Your assignment
Do any lines in the data below contain "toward"? If so, copy every one of them.

Data for processing
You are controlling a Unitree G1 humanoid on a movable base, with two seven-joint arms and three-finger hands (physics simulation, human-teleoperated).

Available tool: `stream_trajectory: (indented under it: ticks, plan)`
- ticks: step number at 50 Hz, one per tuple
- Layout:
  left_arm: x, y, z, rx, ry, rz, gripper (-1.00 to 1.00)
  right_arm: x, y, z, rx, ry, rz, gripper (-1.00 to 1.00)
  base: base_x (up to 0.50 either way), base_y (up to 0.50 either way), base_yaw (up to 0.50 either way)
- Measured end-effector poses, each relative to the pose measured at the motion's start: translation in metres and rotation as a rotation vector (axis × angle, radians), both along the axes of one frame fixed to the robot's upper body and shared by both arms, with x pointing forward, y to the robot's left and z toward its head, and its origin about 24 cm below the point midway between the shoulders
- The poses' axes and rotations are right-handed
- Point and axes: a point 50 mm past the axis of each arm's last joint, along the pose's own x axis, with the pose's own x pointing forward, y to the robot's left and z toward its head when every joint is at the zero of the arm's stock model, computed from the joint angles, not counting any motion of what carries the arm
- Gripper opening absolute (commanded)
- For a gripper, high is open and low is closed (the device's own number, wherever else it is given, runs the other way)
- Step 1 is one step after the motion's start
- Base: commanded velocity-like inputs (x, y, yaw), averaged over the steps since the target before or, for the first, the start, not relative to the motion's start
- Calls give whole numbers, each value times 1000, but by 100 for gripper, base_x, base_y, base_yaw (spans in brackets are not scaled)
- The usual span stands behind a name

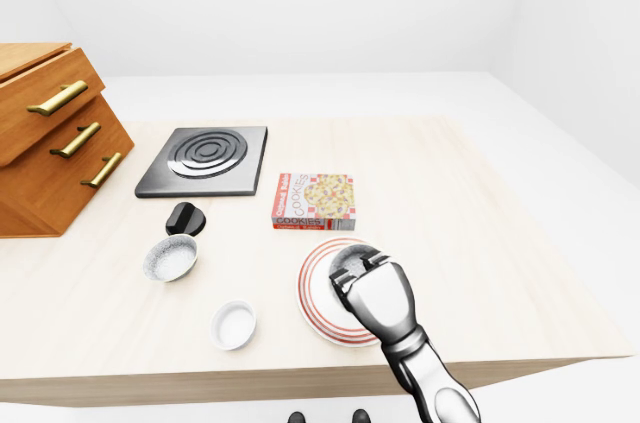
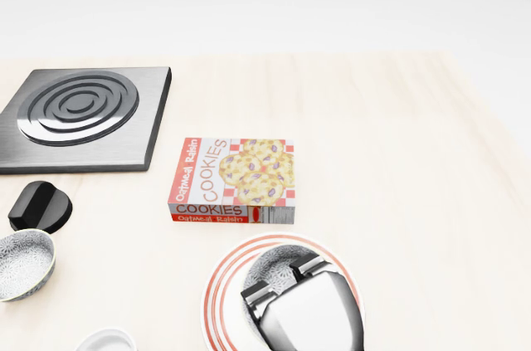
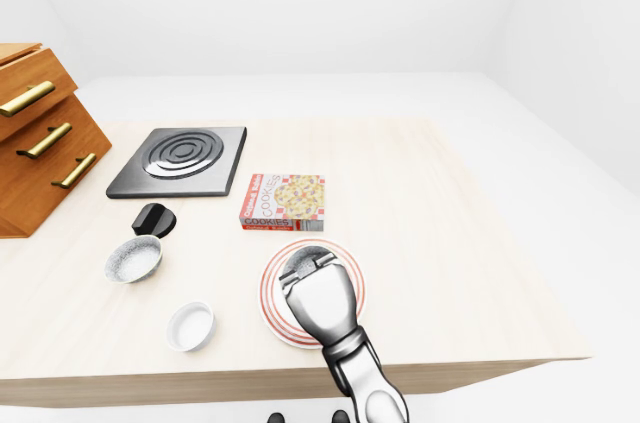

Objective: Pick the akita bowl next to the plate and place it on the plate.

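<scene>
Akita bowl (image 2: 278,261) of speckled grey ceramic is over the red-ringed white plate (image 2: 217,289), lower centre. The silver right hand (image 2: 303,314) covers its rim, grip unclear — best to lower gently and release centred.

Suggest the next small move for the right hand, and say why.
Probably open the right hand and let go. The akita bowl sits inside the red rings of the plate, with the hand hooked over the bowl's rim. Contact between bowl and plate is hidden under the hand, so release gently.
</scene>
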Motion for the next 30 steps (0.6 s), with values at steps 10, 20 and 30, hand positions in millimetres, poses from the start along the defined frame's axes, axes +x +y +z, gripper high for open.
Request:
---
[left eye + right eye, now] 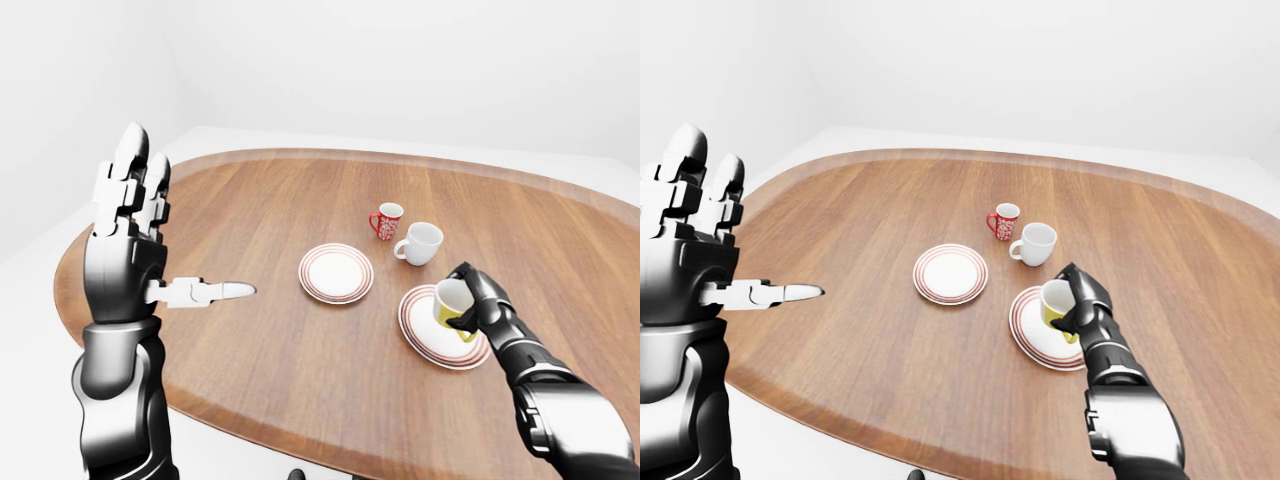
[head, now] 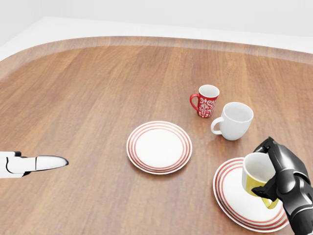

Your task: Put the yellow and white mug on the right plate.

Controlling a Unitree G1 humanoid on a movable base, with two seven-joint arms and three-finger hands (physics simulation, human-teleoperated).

Solution below
- Measured end-effector poses, each relative to the pose measured at the motion's start: translation in metres and rotation as a rotation vector (axis × angle, radians), both along the axes of one frame fixed to the robot's upper body and shared by both arms, with x pointing forward, y to the robot's left and z toward its head, and its origin about 24 cm below the point midway between the shoulders
- Point and axes: a point 50 mm past the axis of each arm's last joint, along the pose's own x axis, with the pose's own x pointing forward, y to the robot's left and z toward its head when every joint is at the zero of the arm's stock model, computed from the joint angles, not counting any motion of what carries the arm

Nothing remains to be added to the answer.